これについては結構根深い。というのも私は人生の中で「自分が得意な分野」を好きになることで、なんとか人生を乗り越えてきた。周りの評価から「どうやら自分が得意らしいこと」を見つけ出し、それをやってるうちにそれ自体が好きになり、更に得意になり、周りからの評価を得るという方法で人生をなんとかしてきている。そして、今回の「厳密で正しく論理的なプログラムを書く」ことは客観的に見ても主観的に見ても得意なことではないのである。どちらかというとシステムの要件定義をしたり、デザインをしたりするほうが得意である。なので、厳密で正しいシステムを作るのは他の誰かにやってもらえばいいや~と開き直っているところがある。
しかし、今回は一人で開発しているため全て自分でやらなければならない。また、今まで自分が開発してきたものを振り返ってみても、厳密性や拡張可能性を考えず、適当な開発を行って微妙なものが出来上がるということがあった。よく考えてみれば、誰かが面白いと思ってくれるものを作るためにも、使ってて快適だと思ってもらえるものを作るためにも、理路整然としたプログラムを書く能力は必須である。正しいプログラムを書く能力が最低限のレベルを超えていないと、ユーザーが使える十分なソフトウェアは完成しない。

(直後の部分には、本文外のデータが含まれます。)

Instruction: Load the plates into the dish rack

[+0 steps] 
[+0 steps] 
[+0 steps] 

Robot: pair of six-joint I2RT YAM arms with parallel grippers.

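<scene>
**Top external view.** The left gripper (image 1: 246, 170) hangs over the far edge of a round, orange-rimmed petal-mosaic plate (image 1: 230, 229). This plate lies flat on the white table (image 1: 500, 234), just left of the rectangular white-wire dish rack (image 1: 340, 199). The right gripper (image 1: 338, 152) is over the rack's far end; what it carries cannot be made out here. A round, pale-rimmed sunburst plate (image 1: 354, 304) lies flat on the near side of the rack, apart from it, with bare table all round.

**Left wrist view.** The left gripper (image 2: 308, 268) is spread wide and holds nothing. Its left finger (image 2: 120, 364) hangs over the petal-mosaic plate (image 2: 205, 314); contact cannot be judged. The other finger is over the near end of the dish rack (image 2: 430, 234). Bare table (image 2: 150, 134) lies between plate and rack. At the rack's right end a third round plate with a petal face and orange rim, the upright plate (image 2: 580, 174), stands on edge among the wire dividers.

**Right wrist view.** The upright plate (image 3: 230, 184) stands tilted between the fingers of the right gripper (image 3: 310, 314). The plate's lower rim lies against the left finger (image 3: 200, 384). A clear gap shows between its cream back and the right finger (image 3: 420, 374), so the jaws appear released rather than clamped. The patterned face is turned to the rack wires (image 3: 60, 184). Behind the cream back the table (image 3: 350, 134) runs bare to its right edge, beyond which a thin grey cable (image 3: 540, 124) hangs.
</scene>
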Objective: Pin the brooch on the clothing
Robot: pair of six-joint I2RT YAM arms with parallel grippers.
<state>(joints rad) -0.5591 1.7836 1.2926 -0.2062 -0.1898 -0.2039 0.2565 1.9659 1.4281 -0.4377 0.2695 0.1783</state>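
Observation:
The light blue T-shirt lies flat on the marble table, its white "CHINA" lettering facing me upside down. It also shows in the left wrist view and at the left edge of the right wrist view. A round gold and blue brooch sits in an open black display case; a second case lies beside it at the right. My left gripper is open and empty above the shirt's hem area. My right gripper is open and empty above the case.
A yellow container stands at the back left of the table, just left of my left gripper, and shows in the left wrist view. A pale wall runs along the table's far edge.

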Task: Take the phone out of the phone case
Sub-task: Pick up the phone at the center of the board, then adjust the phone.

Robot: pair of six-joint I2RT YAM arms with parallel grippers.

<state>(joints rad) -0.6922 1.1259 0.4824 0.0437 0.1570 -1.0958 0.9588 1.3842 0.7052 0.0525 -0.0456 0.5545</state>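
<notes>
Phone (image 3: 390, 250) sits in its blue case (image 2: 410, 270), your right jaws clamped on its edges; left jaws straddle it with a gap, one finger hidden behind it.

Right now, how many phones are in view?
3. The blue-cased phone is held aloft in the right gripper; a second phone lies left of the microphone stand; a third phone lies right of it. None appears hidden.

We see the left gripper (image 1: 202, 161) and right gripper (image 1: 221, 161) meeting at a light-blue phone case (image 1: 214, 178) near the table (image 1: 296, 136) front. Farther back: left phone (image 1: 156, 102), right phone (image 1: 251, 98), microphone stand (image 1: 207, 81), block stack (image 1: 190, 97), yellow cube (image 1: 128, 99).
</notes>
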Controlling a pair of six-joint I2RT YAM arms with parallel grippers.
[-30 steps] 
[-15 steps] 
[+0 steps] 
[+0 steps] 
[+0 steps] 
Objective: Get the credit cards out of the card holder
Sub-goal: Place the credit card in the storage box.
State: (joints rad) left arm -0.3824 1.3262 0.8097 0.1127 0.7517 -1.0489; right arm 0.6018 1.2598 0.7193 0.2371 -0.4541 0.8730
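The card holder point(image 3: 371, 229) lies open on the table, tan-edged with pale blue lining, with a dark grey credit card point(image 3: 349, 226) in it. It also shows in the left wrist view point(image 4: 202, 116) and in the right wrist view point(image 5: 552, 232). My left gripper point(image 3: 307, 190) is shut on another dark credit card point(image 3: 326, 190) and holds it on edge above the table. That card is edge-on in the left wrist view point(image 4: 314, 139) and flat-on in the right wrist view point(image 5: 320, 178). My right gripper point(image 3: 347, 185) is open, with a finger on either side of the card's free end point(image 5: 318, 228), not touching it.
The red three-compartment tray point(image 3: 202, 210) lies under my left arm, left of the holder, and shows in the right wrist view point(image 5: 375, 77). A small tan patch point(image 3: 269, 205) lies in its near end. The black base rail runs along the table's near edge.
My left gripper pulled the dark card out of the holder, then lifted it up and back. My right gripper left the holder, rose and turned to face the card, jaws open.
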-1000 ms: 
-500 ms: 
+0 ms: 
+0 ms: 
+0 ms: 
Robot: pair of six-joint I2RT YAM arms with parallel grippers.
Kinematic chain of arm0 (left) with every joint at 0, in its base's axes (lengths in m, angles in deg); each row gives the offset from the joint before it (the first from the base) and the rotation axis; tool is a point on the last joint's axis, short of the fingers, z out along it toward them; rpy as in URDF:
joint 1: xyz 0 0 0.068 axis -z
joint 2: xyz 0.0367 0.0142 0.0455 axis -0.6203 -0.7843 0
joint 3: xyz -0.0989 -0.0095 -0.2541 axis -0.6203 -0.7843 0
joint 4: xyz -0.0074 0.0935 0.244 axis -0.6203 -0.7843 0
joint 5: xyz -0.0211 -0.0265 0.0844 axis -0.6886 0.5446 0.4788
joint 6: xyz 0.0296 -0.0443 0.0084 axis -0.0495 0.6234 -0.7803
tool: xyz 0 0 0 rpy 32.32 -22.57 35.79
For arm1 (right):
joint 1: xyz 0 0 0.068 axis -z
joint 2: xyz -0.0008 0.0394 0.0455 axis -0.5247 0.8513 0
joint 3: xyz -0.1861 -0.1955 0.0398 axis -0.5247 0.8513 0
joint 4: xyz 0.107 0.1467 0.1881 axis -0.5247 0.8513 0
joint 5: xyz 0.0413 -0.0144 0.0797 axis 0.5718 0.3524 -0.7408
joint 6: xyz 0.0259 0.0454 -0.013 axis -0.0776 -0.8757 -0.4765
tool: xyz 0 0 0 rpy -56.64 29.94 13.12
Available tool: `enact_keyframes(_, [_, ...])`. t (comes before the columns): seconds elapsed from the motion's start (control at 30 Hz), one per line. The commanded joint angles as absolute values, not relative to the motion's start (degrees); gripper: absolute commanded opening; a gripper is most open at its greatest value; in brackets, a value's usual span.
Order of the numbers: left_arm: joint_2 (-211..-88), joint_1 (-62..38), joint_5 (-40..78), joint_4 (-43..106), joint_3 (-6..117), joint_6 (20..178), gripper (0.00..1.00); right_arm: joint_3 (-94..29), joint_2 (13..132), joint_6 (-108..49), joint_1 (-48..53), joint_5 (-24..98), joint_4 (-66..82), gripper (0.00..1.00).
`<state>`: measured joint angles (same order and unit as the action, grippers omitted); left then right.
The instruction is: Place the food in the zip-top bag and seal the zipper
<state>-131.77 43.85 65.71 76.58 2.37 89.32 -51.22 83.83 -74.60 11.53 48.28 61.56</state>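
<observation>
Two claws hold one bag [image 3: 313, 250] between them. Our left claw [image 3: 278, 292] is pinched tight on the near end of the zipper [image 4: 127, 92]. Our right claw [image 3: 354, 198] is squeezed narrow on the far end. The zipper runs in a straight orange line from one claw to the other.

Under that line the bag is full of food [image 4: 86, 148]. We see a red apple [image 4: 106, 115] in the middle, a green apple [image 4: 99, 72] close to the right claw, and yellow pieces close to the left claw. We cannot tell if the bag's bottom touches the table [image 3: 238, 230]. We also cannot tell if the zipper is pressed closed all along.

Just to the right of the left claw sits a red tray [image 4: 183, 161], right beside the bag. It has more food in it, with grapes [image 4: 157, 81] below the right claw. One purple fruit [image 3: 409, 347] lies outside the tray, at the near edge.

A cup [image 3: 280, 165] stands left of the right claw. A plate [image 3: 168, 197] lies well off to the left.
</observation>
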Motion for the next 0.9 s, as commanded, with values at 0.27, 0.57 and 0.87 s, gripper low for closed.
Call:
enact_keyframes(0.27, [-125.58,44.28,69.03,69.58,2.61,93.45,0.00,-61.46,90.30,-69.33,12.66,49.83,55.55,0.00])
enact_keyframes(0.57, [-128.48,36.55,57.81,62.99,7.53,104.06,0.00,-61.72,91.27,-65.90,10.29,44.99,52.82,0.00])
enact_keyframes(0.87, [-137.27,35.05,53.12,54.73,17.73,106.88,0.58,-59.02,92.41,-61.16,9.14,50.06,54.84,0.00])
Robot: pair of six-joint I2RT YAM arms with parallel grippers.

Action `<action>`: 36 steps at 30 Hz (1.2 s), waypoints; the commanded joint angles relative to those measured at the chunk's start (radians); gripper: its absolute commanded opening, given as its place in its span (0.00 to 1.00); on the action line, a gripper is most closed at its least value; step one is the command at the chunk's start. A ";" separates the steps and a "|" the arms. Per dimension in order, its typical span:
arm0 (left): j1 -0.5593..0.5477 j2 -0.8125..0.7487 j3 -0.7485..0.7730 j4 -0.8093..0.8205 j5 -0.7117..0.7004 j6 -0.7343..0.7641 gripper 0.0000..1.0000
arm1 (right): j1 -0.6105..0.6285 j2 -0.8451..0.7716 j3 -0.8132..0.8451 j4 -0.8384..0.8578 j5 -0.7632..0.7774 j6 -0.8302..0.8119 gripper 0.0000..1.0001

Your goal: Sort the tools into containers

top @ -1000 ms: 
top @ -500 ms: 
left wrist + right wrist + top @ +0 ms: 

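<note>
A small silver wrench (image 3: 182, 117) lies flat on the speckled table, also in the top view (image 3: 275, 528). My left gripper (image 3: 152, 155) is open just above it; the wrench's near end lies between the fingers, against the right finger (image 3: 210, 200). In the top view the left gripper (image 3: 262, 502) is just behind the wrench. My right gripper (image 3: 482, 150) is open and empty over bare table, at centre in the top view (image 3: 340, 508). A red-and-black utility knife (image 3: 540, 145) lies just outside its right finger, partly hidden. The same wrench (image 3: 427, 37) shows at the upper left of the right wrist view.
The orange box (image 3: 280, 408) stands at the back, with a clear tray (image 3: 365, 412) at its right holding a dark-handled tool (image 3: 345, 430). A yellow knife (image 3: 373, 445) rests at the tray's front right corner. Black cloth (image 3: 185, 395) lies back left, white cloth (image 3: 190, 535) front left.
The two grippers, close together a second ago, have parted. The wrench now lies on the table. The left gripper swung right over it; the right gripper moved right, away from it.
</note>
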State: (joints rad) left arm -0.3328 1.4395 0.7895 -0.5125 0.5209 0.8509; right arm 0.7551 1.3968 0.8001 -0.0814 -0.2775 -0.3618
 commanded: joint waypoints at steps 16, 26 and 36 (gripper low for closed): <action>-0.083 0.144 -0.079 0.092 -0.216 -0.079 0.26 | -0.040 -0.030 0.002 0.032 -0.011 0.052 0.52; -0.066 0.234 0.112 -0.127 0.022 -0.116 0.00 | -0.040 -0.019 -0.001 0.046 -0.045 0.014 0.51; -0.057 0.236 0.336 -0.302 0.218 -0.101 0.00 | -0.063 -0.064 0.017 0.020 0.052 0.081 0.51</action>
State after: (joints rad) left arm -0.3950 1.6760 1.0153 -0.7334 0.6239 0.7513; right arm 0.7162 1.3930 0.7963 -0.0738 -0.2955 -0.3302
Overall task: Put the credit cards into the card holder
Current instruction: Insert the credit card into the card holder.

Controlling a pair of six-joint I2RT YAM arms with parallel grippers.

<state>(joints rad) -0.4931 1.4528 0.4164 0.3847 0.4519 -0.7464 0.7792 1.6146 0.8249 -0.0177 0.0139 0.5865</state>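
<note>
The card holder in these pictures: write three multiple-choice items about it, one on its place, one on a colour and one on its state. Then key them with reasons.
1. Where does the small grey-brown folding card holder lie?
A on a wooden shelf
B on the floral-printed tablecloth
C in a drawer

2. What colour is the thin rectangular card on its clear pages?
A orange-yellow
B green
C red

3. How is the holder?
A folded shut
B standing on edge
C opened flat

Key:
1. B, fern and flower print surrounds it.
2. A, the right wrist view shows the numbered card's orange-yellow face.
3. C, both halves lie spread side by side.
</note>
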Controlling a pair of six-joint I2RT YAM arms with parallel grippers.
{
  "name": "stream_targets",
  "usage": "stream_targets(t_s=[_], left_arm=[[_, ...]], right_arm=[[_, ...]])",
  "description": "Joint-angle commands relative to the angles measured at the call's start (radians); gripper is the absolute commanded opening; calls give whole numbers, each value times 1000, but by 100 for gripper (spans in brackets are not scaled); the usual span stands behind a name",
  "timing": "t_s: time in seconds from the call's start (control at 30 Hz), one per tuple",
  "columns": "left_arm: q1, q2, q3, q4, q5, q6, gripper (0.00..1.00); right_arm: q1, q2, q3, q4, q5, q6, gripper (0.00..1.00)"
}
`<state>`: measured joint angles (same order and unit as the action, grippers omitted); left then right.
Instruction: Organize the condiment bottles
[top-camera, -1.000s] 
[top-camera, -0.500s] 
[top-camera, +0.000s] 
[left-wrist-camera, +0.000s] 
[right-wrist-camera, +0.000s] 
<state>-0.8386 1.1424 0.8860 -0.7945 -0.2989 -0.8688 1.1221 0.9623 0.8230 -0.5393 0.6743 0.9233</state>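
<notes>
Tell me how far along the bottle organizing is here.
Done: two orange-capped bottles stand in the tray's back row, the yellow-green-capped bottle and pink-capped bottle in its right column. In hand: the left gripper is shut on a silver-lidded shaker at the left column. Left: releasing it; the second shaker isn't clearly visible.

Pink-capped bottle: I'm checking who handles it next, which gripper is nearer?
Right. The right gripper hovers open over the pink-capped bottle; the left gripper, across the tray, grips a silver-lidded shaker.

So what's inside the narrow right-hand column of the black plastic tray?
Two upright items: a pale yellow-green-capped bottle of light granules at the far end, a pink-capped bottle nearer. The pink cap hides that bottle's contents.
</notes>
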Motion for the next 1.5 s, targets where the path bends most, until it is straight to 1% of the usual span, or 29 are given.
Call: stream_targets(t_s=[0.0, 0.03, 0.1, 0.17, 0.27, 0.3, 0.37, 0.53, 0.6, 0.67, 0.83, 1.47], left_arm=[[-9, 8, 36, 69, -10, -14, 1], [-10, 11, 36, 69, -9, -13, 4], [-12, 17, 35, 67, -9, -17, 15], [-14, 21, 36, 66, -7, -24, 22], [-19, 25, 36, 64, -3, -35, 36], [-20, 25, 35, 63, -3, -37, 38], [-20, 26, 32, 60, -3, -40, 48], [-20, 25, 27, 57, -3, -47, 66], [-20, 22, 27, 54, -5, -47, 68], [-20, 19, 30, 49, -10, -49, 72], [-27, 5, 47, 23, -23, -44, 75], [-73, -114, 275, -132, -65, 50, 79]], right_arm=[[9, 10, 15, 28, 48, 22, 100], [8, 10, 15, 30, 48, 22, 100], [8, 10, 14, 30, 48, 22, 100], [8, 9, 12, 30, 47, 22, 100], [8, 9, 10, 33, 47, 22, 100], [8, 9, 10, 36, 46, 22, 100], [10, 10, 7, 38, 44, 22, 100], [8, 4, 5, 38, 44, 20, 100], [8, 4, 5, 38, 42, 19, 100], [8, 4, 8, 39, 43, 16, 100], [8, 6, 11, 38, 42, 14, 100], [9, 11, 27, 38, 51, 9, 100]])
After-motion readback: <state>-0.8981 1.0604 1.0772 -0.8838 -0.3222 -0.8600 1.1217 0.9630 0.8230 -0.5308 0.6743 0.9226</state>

目的を達成するためには、得意だろうが不得意だろうがやるしかないのである。そして「やるしかないなぁ」と気づいたのが最近である。つくづく自分が愚かに思える。というわけでDRY原則について学ぶため今更ながら「達人プログラマー」を読み始めた。超名著らしい。よりプログラマーになるためのコーディングの仕方などを教えてくれる本だと思っていたが、そのような知識はもちろん、達人プログラマーはどのようなことを考えているか?どういう心構えでいるか?という部分から入っていて、とても読みやすいし面白い。またどこかで書評を書きたい。
②プログラムの理解や書き方に時間を使うより、プログラムを作ることを進めたほうが良いと思っている。
これについても結構根深い。私はちゃんと基礎知識や周辺知識を勉強してから何かを作るより、さっさと作り始めたほうがよいと思っている。なので、なにか作りたいと思い始めたら勉強する前にさっさと作り始めてしまう。結果、クオリティとしても微妙になるのだが、その失敗を反省することなく、別のプロジェクトに移行してしまうことがよくある。
しかし、これもよく考えてみれば非常に愚かである。というのも、失敗を反省せずに次に進んでしまうので自分の技能が向上していかないのだ。最近思うのだが、世の中のすごい技能がある人は、失敗しない人だと感じる。彼らは常に正しい行動ができたり、正しい一手が打てるので周りの人よりも優れているのである。でも彼らも最初から失敗しない人ではなかったはずである。恐らく彼らは失敗から他の人よりも多くのことを学び、次の機会では失敗しないようにするので、結果的にすごい能力が身につくのだと思う。
なので大事なのは、失敗した時に、失敗を分析する時間を長く取ることである。そこで失敗を放置したまま、次に進んでも同じ失敗をするだけである。だから同じ轍を踏まないように、徹底的になぜ失敗したのか?何が足りなかったのか?次はどう改善するのか?を考えることが必要である。そうやって一歩ずつ階段を上がっていくように継続的に、新たな知識を得て改善していくしか技能を伸ばす方法はないのかもしれないと最近思っている。私の場合には、次同じ失敗を繰り返さないように、プログラムの書き方や失敗しない設計の仕方をきちんと基礎から勉強することが大事である。
以前、「世界一流エンジニアの思考法」という本を読んだが、そこでも世界最高のマイクロソフトのエンジニアでもチュートリアルのビデオを10回は見て理解していると書かれていた。理解に徹底的に時間をかけることにより、その後で爆発的な生産性向上を得ることができるらしい。一流ですらそれだけ理解に時間をかけて一歩一歩進んでいくのに、彼らの能力の100分の1にも満たないであろう私が反省もせず、理解にも時間をかけずにとにかく進めるなんて許されるわけがないのである。
多分「そんなの当たり前だろ」と思われた方も多いと思うのだが、最近つくづく感じていることなので書いてみた。